The next two probes examined did not pass a FDR cut-off and are representative of the gene list used for higher level analysis, including heatmaps, ontologies, and pathways. HTT (Huntington) is a major hub in neurological disorders and showed a 1.5-fold increase (p = 0.003) in methylation in FASD patients. Pyrosequencing analysis of the affected CpG (cg26128129) revealed that the CpG in a enhancer of HTT shows a significant increase (p = 0.001) with an average methylation of 87.6% in FASD and an average of 50.7% in matched controls. Interestingly, there is variation among the control samples as compared with the FASD patients (). This CpG is known to contain a SNP [rs362313 (C>T)] that causes a loss of the CpG, as well as another SNP near the probe [rs147422679 A>G]; however, pyrosequencing confirmed neither SNP was present in any of the individuals examined. The final probe assessed by pyrosequencing was PCDHB18, which is a member of the protocadherin β cluster. The affected CpG (cg27086874) is in a north CpG shore that is located in a reprogramming-specific differentially methylated region (DMR). The results show an identical pattern to the arrays and the mouse models (results not shown). The available results support the suggestion that CpG specific DNA methylation is altered in the cheek swab DNA of children affected with FASD.

Discussion

Ethanol is a classic teratogen capable of inducing a wide range of developmental abnormalities. It interferes with a number of developmental processes at many levels. Of interest to this report is that PAE interferes with one-carbon metabolism [Citation40], which is essential for DNA methylation, histone modifications, and DNA synthesis. As such, it is implicated in complex gene-environment interactions that alter gene expression patterns, especially during neurodevelopment [Citation18,Citation41–44]. Much of this understanding has come from animal models that have successfully generated phenotypes relevant to FASD [Citation6,Citation7]. The mouse results support involvement of a number of developmental pathways in the etiology of FASD [Citation7]. Also, the underlying mechanisms may involve epigenetic remodeling that persists into adulthood [Citation8] even though the molecular targets that could be considered as causal and ‘driving’ are not known.
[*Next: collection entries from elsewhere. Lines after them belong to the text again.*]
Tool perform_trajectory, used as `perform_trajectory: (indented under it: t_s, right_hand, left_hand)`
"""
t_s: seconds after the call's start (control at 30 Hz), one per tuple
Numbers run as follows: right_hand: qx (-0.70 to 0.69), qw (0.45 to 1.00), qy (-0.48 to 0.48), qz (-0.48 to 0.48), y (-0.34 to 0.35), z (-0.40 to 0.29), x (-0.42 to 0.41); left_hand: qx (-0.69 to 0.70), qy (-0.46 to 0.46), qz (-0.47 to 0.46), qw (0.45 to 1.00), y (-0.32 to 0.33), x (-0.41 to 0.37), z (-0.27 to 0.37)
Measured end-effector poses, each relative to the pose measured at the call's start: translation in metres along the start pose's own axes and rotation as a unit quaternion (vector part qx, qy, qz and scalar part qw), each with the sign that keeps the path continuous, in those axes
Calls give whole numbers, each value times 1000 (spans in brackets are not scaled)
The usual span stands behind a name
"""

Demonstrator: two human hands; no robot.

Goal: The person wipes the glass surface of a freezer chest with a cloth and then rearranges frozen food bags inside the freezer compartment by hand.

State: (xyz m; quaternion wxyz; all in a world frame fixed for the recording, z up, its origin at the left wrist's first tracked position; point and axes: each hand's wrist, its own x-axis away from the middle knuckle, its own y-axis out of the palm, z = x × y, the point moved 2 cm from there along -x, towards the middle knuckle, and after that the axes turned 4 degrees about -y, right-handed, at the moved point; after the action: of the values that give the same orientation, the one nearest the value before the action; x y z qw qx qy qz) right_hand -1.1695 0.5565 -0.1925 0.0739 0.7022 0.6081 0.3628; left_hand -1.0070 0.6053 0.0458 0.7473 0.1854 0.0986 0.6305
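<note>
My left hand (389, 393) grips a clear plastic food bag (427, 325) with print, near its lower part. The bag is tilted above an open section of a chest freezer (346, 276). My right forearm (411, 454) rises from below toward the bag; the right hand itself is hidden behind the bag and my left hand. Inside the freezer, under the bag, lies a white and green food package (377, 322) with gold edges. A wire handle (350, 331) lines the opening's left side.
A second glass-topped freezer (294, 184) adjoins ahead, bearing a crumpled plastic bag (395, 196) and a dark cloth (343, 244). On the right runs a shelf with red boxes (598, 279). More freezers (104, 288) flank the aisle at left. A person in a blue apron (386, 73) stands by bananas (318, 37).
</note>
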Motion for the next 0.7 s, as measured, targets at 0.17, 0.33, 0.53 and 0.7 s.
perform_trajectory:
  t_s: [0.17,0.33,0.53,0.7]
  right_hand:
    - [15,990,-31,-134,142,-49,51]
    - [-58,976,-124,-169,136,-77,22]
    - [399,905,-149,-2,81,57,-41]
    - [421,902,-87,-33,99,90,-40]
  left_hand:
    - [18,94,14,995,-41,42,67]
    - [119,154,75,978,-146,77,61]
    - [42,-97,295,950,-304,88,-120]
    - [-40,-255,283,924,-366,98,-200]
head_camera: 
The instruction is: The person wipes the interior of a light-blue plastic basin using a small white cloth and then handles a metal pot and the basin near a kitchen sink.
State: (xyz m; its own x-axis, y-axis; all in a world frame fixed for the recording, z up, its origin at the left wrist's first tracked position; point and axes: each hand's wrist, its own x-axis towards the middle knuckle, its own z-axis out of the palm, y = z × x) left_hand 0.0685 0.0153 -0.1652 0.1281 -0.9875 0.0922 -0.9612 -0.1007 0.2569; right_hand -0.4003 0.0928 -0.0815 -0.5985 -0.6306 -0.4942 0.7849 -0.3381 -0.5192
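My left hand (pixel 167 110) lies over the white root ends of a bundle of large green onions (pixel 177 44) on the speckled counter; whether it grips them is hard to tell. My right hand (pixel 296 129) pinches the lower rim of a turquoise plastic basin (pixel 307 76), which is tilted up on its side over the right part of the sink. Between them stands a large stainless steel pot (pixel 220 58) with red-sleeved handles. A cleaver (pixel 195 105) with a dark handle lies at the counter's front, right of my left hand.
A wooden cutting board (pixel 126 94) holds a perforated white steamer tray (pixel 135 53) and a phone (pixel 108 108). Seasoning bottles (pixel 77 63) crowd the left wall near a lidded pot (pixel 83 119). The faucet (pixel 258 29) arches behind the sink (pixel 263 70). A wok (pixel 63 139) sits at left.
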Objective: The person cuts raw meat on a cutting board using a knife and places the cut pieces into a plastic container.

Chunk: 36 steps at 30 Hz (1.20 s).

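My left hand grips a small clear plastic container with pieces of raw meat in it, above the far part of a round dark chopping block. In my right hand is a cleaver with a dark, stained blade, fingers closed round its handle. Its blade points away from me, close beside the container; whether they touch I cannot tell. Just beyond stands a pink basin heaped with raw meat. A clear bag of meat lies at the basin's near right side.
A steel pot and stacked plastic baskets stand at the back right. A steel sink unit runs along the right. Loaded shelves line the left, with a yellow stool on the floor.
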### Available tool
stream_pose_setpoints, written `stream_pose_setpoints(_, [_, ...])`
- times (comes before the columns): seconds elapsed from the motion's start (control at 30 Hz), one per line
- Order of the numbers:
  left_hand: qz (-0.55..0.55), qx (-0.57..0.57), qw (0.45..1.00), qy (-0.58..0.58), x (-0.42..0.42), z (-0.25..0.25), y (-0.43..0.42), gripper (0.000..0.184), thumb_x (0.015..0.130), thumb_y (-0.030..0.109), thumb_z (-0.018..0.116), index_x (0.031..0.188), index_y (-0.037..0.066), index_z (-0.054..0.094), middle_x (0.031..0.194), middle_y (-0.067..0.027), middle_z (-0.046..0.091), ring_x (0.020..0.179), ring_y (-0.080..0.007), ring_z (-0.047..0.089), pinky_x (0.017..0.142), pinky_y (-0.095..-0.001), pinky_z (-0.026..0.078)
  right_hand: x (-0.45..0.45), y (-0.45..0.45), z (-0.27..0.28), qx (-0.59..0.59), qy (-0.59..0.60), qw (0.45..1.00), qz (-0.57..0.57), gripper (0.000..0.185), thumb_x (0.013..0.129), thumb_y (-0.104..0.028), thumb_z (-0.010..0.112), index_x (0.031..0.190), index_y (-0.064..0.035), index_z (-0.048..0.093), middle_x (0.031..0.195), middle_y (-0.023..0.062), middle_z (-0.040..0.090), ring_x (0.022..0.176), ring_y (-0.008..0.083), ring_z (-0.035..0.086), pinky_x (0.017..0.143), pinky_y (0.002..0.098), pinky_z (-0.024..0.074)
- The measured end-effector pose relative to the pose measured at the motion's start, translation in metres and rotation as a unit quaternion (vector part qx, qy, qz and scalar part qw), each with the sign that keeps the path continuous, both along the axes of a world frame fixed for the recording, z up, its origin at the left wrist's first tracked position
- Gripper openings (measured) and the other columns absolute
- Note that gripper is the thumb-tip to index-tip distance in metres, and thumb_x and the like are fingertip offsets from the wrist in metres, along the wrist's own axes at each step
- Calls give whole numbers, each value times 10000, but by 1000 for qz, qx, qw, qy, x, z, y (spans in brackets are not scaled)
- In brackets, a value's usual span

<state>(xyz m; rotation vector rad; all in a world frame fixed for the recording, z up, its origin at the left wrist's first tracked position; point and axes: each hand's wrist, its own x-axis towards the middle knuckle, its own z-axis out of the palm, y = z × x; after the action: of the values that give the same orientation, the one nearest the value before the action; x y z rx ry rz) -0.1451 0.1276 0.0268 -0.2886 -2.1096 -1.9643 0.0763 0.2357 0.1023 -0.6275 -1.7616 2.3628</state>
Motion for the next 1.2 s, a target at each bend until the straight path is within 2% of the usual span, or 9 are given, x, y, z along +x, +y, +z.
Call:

Furthermore, although the animal studies are informative, the literature lacks replication of such results in humans, which forms the primary objective of this report. The analysis of human children has also implicated a fundamental and well-known player in alcohol research: the glutamatergic synapse (B). Additionally, the identification of hippo-signaling (A) offers a very promising candidate for the mechanism given its role in regulating stem cells and controlling organ size. However, not much is currently known about this pathway in a context outside of cancers, which are diseases of cell differentiation, and developmental fly biology. Thus, the focus for remainder of this report is a single genomic locus, which is consistently affected in children born with FASD and in PAE mice that may also ‘drive’ psychiatric phenotypes, and has not yet been implicated in the literature.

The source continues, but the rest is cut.